In his story “A Voice in the Night,” Steven Millhauser describes an aging author’s insomnia:
He’s always been a light sleeper, the slightest sound jostles him awake, but this is different: he falls asleep with a book on his chest, then wakes up for no damn reason and strains his neck to look at the green glow of his digital clock, where it’s always some soul-crushing time like 2:16 or 3:04 in the miserable morning. Hell time, abyss time, the hour of no return. He wonders whether he should turn on his bedside lamp, try to read a little, relax, but he knows the act of switching on the light will wake him up even more, and besides, there’s the problem of what to read when you wake up at two or three in the godforsaken morning. If he reads something that interests him he’ll excite his mind and ruin his chance for sleep, but if he reads something that bores him he’ll become impatient, restless, and incapable of sleep.

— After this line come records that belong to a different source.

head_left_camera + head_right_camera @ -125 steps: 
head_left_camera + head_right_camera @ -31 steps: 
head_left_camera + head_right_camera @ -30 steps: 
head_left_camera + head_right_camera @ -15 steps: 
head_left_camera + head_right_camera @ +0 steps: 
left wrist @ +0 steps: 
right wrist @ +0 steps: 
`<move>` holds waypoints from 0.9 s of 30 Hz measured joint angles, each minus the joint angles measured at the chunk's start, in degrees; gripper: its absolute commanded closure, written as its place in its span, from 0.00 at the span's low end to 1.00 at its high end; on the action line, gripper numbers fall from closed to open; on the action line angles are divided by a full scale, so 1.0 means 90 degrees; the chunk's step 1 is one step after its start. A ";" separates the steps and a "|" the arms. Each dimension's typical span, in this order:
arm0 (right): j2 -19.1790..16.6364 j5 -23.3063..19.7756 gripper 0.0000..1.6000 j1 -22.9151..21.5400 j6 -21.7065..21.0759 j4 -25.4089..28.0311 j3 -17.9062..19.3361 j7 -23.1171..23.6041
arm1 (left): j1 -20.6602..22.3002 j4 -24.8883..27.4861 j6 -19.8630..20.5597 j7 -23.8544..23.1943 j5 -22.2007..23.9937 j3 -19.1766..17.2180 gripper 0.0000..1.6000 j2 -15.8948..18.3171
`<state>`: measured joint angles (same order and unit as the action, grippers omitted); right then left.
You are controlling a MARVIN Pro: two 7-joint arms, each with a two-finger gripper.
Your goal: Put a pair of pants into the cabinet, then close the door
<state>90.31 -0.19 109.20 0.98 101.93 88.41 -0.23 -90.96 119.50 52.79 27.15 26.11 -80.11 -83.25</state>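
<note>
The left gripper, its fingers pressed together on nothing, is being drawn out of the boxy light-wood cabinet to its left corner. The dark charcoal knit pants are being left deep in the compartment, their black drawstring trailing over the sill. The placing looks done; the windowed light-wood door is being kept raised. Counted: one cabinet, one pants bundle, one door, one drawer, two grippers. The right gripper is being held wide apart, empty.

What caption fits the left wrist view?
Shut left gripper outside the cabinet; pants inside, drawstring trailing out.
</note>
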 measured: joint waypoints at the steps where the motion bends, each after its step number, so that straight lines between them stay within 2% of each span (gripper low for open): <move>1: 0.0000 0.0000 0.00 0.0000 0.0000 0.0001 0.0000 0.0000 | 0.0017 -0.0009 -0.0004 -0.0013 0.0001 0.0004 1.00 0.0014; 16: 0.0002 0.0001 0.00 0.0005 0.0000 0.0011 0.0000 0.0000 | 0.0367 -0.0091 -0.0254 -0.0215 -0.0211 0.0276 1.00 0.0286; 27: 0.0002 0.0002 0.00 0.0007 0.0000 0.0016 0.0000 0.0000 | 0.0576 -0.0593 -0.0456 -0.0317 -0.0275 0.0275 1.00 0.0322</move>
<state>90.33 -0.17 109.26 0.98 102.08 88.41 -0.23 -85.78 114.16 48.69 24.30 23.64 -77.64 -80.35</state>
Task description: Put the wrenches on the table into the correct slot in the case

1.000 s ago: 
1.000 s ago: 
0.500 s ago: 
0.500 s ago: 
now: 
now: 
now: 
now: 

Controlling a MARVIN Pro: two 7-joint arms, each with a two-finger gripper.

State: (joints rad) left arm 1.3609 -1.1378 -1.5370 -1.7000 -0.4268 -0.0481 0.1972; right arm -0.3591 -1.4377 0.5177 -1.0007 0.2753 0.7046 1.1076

I know this problem—“the problem of what to read when you wake up at two or three in the godforsaken morning”—well.
As a child, I’d often grow restless at bedtime. I’d lie awake, diligently inflating each of my recent wrongdoings—flipping off other kids at school, lying about it—into sins that burdened and distressed me, relentless problems of my own making. I could neither calm myself nor sleep.
Enter: my mother. She’d trace my face with her fingertips, smooth my eyebrows, press my temples with her thumbs. She’d count with me, backwards from one hundred by threes.
Sometimes, with my sister and me, she’d construct a city of the imagination: a city built, by us, out of candy. We lived among the coastal hills of the northern Bay Area, so city meant San Francisco. Blue Jell-O bay. Red Vines bridge. A frenzy of aquamarine jelly sharks in the gelatin water. What strikes me now as too cute, too bright and too sweet, was then soothing and indulgent—an opulent, decadent fantasy that elbowed my fraught obsessions out of my head, out of the room.
Of late, I’m fretful before bed, yes, but I’ve also become—like Millhauser’s Author—a light sleeper, waking suddenly and absolutely when the cat traverses the bed or my phone sounds with an errant text message. Up and alert, I can’t relax.
So, how do I still my mind in the middle of the night when it damages, like a moth wing, at the slightest touch? How do I soothe myself when I react, as if allergic, to my own need for sleep? Just calm down, I plead. My insomnia strides forward, unchecked.
Enter: The Flavor Thesaurus by Niki Segnit. Though marketed as a flavor-pairing guide for the creative home cook, it has served me, recently, as a wee-hours map of Fantasyland. It hits that Millhauser sweet spot: plotless but not dull, tedious but sensual. See Segnit’s entry for “Blackberry & White Chocolate”:
Put a small bar of white chocolate in your pocket the next time you go blackberrying on a sunny, late-summer afternoon. When your bag has begun to leak crimson juice, find a warm spot and carefully unwrap the chocolate, which should have melted by then. Select a handful of your best berries, check them for bugs and dip them in the chocolate, safe in the knowledge that even if you were to eat the whole bag you could always pick some more.
And her entry for “Grapefruit & Avocado”:
This combination is a modern classic in a salad with lobster, plump shrimp or fresh crab. A café in Montpellier calls this salade fraîcheur and serves it with a shot glass of gazpacho on the side. On a witheringly hot afternoon, it was enough to rehydrate the body and the soul. The brightness of the flavors is one thing, but there’s also pleasure in feeling the soft butteriness of avocado against the grapefruit’s vesicles, tautly rippled like wet sand after the tide’s gone out.
We talk often of world-building in fiction, but what of the world Segnit constructs? It’s fanciful, lush and ritzy, out of reach and rich in detail, a place where, when my own room and my own bed fail me, I can finally forget to fall—and so then fall—asleep.